Historic church in Salt Lake City, Utah, U.S.

The First Presbyterian Church of Salt Lake City is a Presbyterian Church congregation in Salt Lake City, Utah. It was founded in 1871. From 1874-1905 the church met in a building at the corner of Second South and Second East, which has since been demolished. The current red sandstone building was constructed from 1903-1905.

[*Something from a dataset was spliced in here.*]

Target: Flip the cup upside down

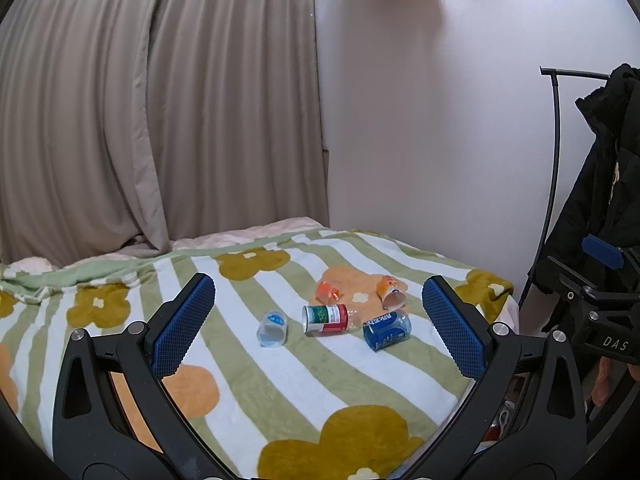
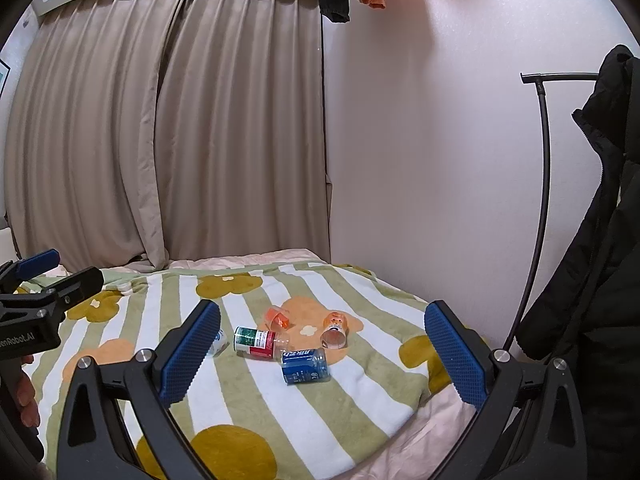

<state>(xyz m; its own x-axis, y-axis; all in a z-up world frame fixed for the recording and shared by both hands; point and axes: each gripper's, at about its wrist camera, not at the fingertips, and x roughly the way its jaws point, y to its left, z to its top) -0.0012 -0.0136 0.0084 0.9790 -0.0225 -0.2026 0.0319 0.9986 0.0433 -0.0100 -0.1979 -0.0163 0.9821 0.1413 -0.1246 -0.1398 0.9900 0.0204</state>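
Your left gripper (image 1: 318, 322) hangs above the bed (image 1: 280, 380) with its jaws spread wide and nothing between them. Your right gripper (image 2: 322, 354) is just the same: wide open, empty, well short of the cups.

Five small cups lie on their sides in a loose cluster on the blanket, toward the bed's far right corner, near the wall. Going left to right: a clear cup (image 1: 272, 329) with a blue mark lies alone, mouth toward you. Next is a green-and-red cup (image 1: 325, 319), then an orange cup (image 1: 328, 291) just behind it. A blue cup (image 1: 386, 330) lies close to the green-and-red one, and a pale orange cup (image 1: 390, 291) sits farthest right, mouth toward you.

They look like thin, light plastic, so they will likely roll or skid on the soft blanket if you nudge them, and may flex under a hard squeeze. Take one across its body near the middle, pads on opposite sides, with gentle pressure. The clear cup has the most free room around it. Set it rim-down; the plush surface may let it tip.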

The current church building is in the Gothic Revival style and was designed by architect Walter E. Ware. The design was patterned after Carlisle Cathedral in Carlisle, England. The exterior was built of red sandstone quarried from Red Butte Canyon. The stained glass windows were created by R. T. Giles and Co. of Minneapolis, Minnesota. The original organ was built by the Bennett Organ Company of Rock Island, IL and dedicated in a 1911 concert featuring renowned organist Clarence Eddy.

The current building was first occupied in 1905, the congregation substantially enlarged, renovated, and modernized it in 1956. It was listed on the National Register of Historic Places in 1980. It is also Entry No. 323 on the American Presbyterian/Reformed Historic Sites Registry. It was listed on the National Register of Historic Places in 1982 as a contributing building in the South Temple Historic District.

In 1875, Professor John M. Coyner founded The Collegiate Institute, a college preparatory program which met in the basement of the old church building at Second South and Second East. The institute later grew to become Westminster College.